Düğün temposundan sonra otelden ayrılıp yeğenimin yanına geçtim. Bu güzel pencereden yeşile ve doğa bakarak uyandım.
İstanbul'un koşuşturmalı yoğun temposuna ayak uydurmaya çalışarak karşıya geçip kapalı çarşıyı gezdik. Allah yardımcısı olsun İstanbul'da yaşayanların, sürekli bir telaş, bir şeylere yetişme gayreti... Biz burada çok tembel bir hayat yaşıyormuşuz meğer :)
Geçen sefer de geldiğimde uğradığım peştemalcimize uğradık. Ablam hep alır getirir bize sağolsun ama orada olmak başka.. Kapalı çarşıda Doktorun yeri denildiğinde herkes tarif ediyor.
Bu peştemallerden renk renk almaya çalıştık. Benim tercihim mor ve beyazlardı.
Cemil İpekçi güzellik yarışmasında Azra Akın'a basmadan diktiği elbisenin kumaşını bu mağazadan almış. Duvarda gazetede çıkan yazısı vardı..
Bir başka gün Caddede gezdik.

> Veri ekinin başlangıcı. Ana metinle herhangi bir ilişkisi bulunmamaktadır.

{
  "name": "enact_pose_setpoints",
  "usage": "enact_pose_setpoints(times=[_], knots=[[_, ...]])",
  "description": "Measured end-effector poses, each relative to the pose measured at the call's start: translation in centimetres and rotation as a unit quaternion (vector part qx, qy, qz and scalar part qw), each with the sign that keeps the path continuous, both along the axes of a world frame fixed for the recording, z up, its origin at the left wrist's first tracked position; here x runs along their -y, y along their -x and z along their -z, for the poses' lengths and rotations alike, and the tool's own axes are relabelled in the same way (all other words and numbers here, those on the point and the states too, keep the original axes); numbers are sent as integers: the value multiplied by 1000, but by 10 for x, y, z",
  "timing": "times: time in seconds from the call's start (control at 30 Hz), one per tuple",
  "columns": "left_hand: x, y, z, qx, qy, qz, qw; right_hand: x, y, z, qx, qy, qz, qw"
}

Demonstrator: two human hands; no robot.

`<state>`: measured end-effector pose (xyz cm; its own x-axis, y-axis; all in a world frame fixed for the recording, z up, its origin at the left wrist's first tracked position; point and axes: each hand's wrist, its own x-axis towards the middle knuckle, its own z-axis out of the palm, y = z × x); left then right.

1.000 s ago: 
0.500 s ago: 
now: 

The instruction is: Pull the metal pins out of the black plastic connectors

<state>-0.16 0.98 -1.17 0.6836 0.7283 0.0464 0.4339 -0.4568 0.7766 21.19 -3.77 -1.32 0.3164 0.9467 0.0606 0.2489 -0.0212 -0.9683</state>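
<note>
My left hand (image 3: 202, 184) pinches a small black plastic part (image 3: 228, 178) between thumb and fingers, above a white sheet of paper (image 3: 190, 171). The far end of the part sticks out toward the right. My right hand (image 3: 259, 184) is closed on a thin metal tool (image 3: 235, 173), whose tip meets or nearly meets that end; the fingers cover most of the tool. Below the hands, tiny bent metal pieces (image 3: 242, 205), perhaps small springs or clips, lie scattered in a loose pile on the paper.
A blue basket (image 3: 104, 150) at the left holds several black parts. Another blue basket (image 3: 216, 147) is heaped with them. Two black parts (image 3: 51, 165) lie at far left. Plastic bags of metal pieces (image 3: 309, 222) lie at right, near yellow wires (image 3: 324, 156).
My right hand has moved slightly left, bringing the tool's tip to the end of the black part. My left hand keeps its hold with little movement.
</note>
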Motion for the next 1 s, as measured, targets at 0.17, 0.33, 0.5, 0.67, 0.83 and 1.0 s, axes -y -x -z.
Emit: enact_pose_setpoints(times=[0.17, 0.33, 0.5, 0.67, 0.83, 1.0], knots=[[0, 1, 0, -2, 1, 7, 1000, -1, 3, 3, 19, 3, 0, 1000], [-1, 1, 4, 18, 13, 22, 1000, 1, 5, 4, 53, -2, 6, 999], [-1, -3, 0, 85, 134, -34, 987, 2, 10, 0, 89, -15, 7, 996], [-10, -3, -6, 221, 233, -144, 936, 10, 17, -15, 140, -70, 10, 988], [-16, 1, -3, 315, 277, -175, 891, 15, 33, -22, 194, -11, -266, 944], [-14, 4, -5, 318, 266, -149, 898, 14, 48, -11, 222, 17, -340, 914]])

Bu ağaçta ilginçti..
Caddede gezerken karnımız zil çalınca Saray Muhallebicisi'ne gittik. Dönüşte İkea'ya uğradık, eve yorgun düştük.
Minik kızımızın 1. yaş gününü kutladık.
Her şey bu tatlı kızımız içindi..
Gelen hediyelerden bunu çok sevdi üzerinden hiç inmek istemedi.. Güzel ailesi ve sevdikleriyle sağlıklı, mutlu nice yaşlara. Minik kuzum tatlı Defnem seni şimdiden özledik..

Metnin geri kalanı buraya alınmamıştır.